Problem requirements> In the records below, find each line with "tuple" and copy it.

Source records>
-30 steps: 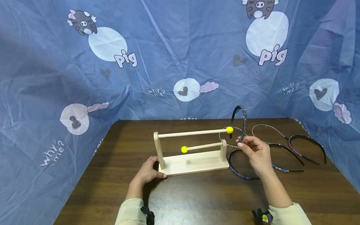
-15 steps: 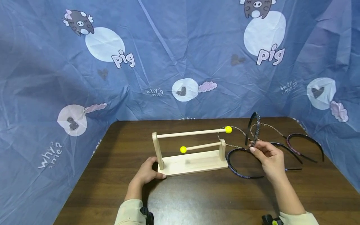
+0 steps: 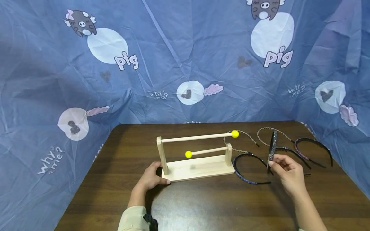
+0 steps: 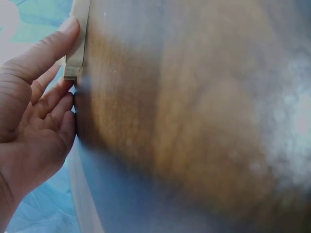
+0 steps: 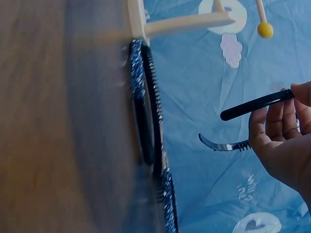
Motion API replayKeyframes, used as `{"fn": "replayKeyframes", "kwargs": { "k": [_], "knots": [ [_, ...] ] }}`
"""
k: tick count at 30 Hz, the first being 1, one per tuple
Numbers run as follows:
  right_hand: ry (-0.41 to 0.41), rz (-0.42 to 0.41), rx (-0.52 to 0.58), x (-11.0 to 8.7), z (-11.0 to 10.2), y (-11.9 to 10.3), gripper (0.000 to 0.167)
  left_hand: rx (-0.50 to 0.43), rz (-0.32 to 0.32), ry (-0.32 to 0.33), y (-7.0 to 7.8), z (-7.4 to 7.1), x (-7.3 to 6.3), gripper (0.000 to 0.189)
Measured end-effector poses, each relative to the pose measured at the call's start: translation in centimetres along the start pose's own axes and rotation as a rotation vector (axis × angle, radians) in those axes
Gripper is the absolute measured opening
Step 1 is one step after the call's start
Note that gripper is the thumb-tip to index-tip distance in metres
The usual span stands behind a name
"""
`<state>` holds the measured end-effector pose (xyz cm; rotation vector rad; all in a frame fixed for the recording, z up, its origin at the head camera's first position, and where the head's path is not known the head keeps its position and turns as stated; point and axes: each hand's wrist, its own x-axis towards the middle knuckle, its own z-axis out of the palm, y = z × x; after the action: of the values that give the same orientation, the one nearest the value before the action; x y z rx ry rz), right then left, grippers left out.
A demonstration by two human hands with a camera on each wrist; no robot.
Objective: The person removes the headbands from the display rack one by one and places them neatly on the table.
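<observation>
My left hand (image 3: 151,176) grips the left end of a pale wooden two-bar stand (image 3: 199,167), thumb at the front corner and fingers behind. The left wrist view has the thumb lying along the base (image 4: 77,54). Yellow balls tip both bars, the upper ball (image 3: 235,134) pointing right and the lower one (image 3: 188,154) left. My right hand (image 3: 290,175) pinches a black glittery headband (image 3: 273,144) near one end, with the band upright over other headbands. In the right wrist view a smooth black end of this headband (image 5: 255,106) sticks out past the fingertips.
Right of the stand lie several headbands: a blue glittery one (image 3: 239,175) by the base, a pinkish-black one (image 3: 315,140) at far right, and a thin beaded one (image 3: 276,128) behind. A blue printed cloth (image 3: 162,64) hangs around the brown table (image 3: 208,205).
My right hand has moved right and lower with the black headband, away from the upper bar's ball, and the band has turned edge-on. My left hand stays at the stand.
</observation>
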<state>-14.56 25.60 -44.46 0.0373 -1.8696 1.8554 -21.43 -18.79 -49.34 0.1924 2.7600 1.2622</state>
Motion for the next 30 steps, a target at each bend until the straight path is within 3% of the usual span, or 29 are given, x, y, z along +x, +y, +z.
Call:
{"fn": "replayKeyframes", "kwargs": {
  "k": [4,11,16,20,23,25,30],
  "knots": [
    [-0.004,0.002,-0.031,-0.5,-0.9,0.5,0.018,-0.005,0.001,0.001,0.0,0.1,-0.1,0.055],
    [-0.043,-0.005,0.03,-1.0,-3.2,2.0,0.017,-0.017,-0.007,-0.003,0.1,0.1,-0.2,0.054],
    [-0.113,-0.015,0.104,-0.6,-6.5,5.7,0.014,-0.019,-0.008,-0.005,0.0,0.1,-0.1,0.054],
    [-0.079,0.008,0.098,0.0,-9.2,8.4,0.02,-0.015,0.004,0.001,-0.2,0.2,0.1,0.053],
    [-0.048,0.042,0.042,0.1,-10.6,8.4,0.023,-0.014,0.011,0.006,-0.3,0.2,0.1,0.052],
    [-0.042,0.064,-0.055,0.1,-11.1,7.6,0.018,-0.016,0.01,0.006,-0.3,0.1,0.1,0.052],
    [-0.03,0.095,-0.407,-0.3,-11.4,4.2,0.009,-0.017,0.01,0.006,-0.1,-0.1,0.1,0.052]
  ]
}}
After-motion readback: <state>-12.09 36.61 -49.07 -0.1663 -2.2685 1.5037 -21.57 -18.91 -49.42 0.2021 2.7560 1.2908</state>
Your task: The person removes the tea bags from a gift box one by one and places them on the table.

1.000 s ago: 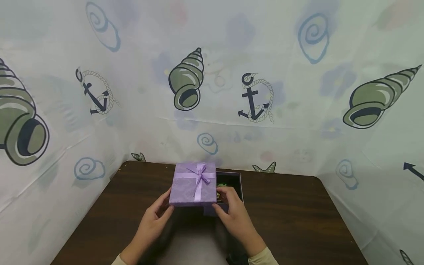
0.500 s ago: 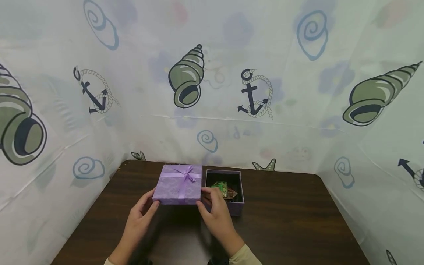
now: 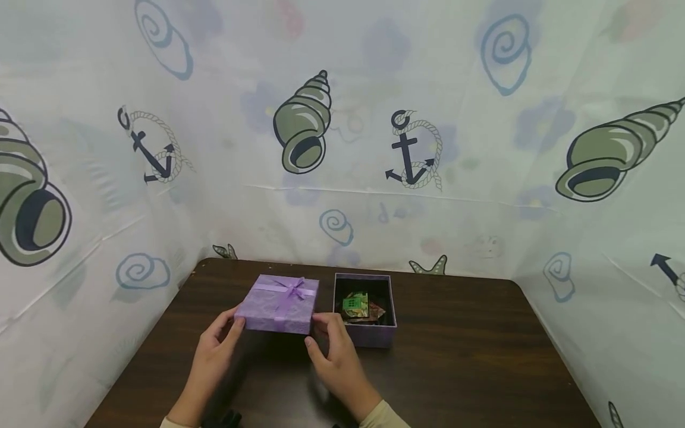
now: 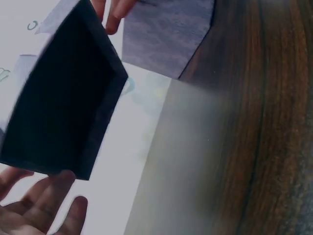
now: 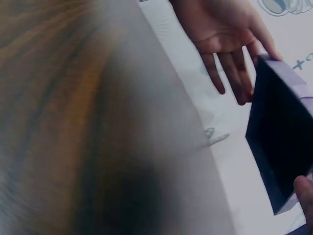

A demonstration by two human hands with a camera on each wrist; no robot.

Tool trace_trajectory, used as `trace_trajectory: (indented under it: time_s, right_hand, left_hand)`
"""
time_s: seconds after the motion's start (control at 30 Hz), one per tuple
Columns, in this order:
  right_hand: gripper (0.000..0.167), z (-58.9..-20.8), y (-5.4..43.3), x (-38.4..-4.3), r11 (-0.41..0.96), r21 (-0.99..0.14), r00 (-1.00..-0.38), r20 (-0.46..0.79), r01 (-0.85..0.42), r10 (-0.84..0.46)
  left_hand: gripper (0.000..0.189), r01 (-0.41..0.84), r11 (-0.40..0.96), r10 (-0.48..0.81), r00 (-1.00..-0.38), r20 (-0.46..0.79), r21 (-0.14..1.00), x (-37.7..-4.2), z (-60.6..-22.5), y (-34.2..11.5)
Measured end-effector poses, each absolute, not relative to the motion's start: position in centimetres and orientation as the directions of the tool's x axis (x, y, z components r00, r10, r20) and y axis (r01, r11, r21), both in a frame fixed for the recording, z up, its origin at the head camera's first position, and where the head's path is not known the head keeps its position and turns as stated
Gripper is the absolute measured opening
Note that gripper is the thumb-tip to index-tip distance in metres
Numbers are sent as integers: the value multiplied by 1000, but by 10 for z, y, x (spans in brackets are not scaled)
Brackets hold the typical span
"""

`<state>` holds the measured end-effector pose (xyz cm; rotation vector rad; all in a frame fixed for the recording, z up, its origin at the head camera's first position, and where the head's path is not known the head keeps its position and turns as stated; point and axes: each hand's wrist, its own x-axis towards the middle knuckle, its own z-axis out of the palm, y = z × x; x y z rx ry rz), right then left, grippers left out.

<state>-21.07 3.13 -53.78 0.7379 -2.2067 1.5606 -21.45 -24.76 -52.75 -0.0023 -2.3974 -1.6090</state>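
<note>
A purple gift box lid (image 3: pixel 278 306) with a ribbon bow is held in the air over the table, left of its box. My left hand (image 3: pixel 211 351) grips the lid's left side, and my right hand (image 3: pixel 341 362) grips its right side. Both wrist views show the lid's dark hollow underside (image 4: pixel 63 103), with fingers along opposite edges. Beside my right hand stands the open purple box (image 3: pixel 374 337). Inside it lie a green packet (image 3: pixel 355 305) and a brownish packet (image 3: pixel 376 312); anything beneath them is hidden.
The dark wooden table (image 3: pixel 460 351) has rounded far corners. A pale curtain (image 3: pixel 235 220) printed with shells and anchors surrounds it at the back and sides. Small black objects (image 3: pixel 231 419) show at the near edge, too cropped to identify.
Both hands have carried the lid leftward off the box, and it has tilted and come lower. The box and its packets, partly covered before, now show in full.
</note>
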Motion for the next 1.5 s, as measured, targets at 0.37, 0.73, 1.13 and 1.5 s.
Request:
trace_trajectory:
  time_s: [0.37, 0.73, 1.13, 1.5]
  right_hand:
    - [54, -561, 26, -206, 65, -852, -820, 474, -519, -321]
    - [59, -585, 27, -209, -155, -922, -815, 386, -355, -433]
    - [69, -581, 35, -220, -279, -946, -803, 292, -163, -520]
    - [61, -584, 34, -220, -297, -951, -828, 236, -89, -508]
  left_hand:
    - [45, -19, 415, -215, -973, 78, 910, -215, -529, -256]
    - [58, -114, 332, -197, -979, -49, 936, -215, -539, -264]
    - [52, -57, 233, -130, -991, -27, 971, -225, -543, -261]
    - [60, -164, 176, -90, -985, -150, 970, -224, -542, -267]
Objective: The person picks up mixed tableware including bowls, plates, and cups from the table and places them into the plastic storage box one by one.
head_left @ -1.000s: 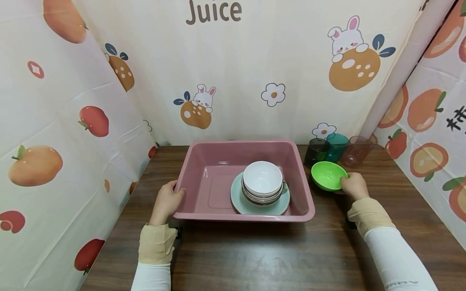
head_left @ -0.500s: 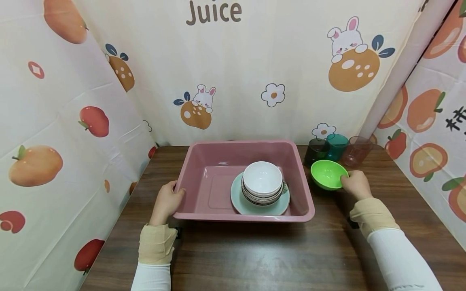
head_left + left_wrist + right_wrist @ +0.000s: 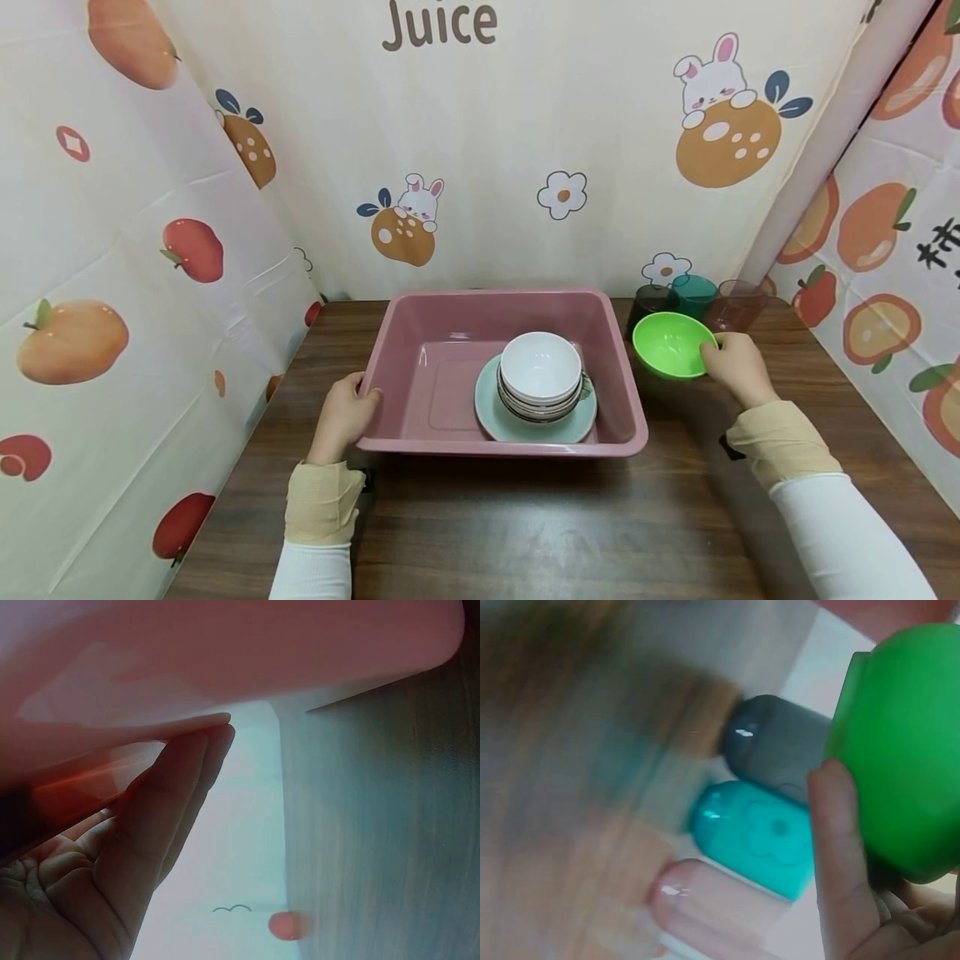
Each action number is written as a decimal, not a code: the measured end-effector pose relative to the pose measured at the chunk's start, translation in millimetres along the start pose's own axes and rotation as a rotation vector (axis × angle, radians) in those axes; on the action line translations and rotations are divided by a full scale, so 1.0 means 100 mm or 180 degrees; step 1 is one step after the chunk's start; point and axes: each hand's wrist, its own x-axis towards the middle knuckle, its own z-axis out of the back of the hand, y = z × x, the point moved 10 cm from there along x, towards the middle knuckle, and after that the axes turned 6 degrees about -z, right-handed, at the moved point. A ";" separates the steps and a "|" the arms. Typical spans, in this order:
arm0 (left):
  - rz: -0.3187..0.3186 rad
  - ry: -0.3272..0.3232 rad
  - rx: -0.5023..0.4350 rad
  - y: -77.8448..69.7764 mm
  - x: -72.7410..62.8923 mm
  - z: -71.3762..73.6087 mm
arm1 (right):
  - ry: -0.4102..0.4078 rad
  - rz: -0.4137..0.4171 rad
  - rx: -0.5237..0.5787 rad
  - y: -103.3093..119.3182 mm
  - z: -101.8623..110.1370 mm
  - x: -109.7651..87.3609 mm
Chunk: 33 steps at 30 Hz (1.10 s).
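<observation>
My right hand pinches the right rim of a bright green bowl. In the right wrist view the bowl shows its outer side, with a finger against it. My left hand grips the left rim of a pink basin; in the left wrist view its fingers lie along the basin's outer wall. Inside the basin, a pale green plate bears a stack of bowls, a white bowl on top.
Behind the green bowl stand three see-through cups: a dark grey cup, a teal cup and a pinkish cup. The wooden table ends at a printed curtain at the back, with more printed cloth at both sides.
The green bowl, held in my right hand, has risen and shifted slightly left and back, now overlapping more of the cups. My left hand and the basin have stayed in place.
</observation>
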 end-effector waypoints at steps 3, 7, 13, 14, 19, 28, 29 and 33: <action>-0.0007 0.0002 0.0005 -0.01 0.00 0.00 | -0.0055 0.0083 -0.0025 0.12 0.06 -0.02; -0.0022 0.0003 0.0011 -0.02 0.00 0.01 | -0.0092 0.0182 -0.0014 0.29 0.12 -0.06; -0.0014 0.0009 -0.0011 -0.02 0.00 0.00 | -0.0113 0.0299 -0.0039 0.54 0.17 -0.14; -0.0019 0.0005 -0.0008 -0.02 0.00 0.00 | -0.0110 0.0322 -0.0035 0.58 0.17 -0.15; -0.0046 0.0009 0.0023 -0.02 -0.01 0.00 | -0.0032 0.0425 0.0014 0.77 0.15 -0.23; -0.0074 0.0041 0.0064 -0.02 0.01 0.00 | 0.0209 0.0539 0.0097 1.01 0.03 -0.36; -0.0074 0.0036 0.0071 -0.02 0.01 0.00 | 0.0239 0.0551 0.0087 1.04 0.01 -0.38; -0.0051 0.0032 0.0102 -0.03 0.00 0.01 | 0.0351 0.0585 0.0115 1.12 -0.08 -0.42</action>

Exercise response>
k: tick count at 30 Hz, the first being 1, one per tuple
time_s: seconds after the motion's start (control at 30 Hz), one per tuple

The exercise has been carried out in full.